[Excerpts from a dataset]
■ ■ ■ ■ ■

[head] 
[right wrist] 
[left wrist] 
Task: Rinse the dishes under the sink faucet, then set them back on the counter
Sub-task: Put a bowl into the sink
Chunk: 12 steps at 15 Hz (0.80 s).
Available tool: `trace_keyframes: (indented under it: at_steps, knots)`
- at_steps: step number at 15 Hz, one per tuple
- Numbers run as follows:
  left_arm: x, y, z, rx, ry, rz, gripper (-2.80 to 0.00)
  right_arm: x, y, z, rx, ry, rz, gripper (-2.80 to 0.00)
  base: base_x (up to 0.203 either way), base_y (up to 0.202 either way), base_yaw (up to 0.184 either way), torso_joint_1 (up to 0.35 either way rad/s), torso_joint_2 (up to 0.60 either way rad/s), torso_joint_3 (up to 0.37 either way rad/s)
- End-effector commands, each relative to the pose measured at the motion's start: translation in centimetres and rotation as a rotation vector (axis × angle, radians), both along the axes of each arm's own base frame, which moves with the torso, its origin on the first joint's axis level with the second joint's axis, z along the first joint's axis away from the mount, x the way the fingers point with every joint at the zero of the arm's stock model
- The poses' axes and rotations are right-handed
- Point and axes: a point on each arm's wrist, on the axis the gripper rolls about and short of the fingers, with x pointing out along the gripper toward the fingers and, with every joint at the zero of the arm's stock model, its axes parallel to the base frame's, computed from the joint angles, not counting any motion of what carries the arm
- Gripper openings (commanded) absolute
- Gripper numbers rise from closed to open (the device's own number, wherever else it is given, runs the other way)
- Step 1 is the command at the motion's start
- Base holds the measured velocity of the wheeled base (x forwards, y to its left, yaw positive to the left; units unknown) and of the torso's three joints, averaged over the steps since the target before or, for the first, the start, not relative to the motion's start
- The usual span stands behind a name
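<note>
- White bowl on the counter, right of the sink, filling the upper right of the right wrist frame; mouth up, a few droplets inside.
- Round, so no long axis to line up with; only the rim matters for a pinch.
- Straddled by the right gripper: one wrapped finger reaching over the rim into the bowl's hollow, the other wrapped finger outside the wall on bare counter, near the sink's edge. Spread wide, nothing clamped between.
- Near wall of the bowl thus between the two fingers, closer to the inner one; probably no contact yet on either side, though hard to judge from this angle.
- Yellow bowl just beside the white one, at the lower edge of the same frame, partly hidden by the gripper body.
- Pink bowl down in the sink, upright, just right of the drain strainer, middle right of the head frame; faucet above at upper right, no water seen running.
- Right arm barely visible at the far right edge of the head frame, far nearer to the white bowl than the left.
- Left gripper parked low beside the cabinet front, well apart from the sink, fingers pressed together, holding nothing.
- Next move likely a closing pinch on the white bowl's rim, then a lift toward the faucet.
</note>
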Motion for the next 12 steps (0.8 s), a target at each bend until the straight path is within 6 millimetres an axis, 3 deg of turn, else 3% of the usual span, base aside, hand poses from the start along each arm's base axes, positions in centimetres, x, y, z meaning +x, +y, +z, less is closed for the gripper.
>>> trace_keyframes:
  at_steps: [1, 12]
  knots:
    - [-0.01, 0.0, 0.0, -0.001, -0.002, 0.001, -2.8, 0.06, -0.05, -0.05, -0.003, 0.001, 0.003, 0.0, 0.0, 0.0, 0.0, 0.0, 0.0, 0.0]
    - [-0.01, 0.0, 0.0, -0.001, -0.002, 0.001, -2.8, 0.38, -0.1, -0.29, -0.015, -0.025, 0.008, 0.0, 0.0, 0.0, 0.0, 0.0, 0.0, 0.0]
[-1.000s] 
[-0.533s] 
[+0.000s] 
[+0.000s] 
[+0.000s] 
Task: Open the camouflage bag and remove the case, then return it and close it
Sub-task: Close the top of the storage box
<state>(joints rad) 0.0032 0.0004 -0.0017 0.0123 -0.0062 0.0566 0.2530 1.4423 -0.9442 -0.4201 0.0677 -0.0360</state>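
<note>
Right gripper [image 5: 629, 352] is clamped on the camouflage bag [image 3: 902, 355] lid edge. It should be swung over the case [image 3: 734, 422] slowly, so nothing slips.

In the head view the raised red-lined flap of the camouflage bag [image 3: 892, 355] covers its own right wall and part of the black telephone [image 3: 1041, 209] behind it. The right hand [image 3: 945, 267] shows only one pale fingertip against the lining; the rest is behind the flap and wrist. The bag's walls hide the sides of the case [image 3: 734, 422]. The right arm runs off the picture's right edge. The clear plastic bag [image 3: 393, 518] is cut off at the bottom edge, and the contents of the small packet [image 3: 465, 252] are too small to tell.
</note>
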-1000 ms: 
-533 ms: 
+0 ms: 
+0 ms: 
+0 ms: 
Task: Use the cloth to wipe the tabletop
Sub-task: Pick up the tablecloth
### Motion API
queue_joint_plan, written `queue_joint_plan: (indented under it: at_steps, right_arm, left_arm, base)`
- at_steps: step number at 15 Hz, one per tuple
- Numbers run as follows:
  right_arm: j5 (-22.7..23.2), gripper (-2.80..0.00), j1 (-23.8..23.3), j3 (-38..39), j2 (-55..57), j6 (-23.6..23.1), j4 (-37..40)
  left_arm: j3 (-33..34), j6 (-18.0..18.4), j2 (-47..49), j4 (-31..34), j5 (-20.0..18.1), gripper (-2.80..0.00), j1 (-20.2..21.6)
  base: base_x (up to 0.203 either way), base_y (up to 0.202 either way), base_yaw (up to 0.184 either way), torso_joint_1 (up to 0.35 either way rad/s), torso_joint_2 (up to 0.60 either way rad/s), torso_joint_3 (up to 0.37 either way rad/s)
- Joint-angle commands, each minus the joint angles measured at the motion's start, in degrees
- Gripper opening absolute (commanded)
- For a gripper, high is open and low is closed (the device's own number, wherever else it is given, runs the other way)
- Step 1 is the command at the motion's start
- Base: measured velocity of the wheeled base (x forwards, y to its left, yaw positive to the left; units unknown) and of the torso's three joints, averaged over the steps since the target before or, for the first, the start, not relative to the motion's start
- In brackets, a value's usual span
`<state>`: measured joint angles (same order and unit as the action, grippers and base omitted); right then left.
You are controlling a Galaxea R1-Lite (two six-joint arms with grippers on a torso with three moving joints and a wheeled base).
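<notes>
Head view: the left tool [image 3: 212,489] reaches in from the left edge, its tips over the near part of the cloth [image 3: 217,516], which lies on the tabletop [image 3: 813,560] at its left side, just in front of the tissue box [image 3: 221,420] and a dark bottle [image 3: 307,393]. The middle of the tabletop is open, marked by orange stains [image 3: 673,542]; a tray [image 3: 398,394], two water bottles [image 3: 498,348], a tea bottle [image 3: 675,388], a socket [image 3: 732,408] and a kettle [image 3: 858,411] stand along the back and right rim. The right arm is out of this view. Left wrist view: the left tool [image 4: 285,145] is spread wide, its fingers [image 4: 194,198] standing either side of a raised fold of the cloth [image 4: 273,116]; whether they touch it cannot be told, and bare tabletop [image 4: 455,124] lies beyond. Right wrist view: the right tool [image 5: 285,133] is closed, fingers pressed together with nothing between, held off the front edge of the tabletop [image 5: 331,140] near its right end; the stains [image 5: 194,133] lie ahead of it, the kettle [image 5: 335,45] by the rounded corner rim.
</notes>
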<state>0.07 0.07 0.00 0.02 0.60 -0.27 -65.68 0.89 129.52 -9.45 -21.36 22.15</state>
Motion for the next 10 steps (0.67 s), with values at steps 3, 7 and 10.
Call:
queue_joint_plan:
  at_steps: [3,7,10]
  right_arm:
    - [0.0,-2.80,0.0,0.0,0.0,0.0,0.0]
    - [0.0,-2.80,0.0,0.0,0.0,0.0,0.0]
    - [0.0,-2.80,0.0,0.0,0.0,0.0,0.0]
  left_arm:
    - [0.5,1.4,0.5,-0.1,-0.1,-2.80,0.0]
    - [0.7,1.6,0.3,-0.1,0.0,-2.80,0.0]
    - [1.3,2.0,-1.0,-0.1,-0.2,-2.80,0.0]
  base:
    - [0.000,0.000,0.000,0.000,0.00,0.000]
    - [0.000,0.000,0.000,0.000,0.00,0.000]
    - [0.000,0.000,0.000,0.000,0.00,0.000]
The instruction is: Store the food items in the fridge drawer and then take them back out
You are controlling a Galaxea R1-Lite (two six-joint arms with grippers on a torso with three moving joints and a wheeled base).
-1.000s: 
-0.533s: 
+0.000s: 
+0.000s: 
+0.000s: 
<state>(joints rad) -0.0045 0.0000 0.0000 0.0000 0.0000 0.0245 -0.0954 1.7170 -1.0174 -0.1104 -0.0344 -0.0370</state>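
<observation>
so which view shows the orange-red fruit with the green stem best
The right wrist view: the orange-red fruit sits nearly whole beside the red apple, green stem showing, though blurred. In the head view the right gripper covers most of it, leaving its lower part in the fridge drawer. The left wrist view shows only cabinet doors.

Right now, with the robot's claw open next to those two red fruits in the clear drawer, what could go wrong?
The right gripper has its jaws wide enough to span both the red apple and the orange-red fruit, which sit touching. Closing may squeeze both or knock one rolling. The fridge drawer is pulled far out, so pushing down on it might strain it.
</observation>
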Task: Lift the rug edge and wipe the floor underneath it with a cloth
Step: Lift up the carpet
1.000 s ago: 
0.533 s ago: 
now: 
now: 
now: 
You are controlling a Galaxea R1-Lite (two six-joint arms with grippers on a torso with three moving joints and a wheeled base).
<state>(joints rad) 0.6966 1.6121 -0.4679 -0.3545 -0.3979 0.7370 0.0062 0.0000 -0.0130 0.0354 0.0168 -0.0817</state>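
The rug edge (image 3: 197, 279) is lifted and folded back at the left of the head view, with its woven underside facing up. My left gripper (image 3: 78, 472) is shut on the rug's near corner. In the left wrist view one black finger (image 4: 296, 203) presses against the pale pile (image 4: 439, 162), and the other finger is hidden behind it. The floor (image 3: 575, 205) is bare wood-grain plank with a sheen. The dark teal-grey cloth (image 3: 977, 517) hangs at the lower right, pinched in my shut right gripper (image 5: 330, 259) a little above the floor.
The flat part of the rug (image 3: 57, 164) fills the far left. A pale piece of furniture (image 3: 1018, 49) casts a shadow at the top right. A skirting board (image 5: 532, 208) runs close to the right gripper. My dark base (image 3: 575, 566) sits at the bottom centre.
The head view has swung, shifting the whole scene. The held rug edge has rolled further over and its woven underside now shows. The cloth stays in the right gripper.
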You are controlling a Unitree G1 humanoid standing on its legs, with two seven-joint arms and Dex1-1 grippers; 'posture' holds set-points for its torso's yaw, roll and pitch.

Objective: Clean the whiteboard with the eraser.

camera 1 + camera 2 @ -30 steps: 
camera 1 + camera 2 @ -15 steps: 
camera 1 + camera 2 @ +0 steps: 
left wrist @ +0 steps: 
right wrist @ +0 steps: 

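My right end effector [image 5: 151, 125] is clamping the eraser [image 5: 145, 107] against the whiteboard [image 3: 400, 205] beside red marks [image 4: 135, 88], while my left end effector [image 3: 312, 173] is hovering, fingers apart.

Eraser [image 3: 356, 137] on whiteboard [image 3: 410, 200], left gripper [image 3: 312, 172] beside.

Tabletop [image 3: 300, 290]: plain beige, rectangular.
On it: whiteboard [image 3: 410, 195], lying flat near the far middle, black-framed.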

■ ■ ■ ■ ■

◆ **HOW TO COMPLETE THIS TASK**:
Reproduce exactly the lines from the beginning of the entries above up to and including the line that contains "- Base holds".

◆ **SOLUTION TO THIS EXERCISE**:
[head] 
[right wrist] 
[left wrist] 
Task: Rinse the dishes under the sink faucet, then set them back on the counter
Sub-task: Put a bowl into the sink
Chunk: 12 steps at 15 Hz (0.80 s).
Available tool: `trace_keyframes: (indented under it: at_steps, knots)`
- at_steps: step number at 15 Hz, one per tuple
- Numbers run as follows:
  left_arm: x, y, z, rx, ry, rz, gripper (-2.80 to 0.00)
  right_arm: x, y, z, rx, ry, rz, gripper (-2.80 to 0.00)
  base: base_x (up to 0.203 either way), base_y (up to 0.202 either way), base_yaw (up to 0.184 either way), torso_joint_1 (up to 0.35 either way rad/s), torso_joint_2 (up to 0.60 either way rad/s), torso_joint_3 (up to 0.37 either way rad/s)
- End-effector commands, each relative to the pose measured at the motion's start: translation in centimetres and rotation as a rotation vector (axis × angle, radians), both along the axes of each arm's own base frame, which moves with the torso, its origin on the first joint's axis level with the second joint's axis, z along the first joint's axis away from the mount, x the way the fingers point with every joint at the zero of the arm's stock model
- The poses' axes and rotations are right-handed
- Point and axes: a point on each arm's wrist, on the axis the gripper rolls about and short of the fingers, with x pointing out along the gripper toward the fingers and, with every joint at the zero of the arm's stock model, its axes parallel to the base frame's, computed from the joint angles, not counting any motion of what carries the arm
- Gripper openings (commanded) absolute
- Gripper numbers rise from closed to open (the device's own number, wherever else it is given, runs the other way)
- Step 1 is the command at the motion's start
- Base holds the measured velocity of the wheeled base (x forwards, y to its left, yaw positive to the left; units unknown) and of the torso's three joints, averaged over the steps since the target before or, for the first, the start, not relative to the motion's start

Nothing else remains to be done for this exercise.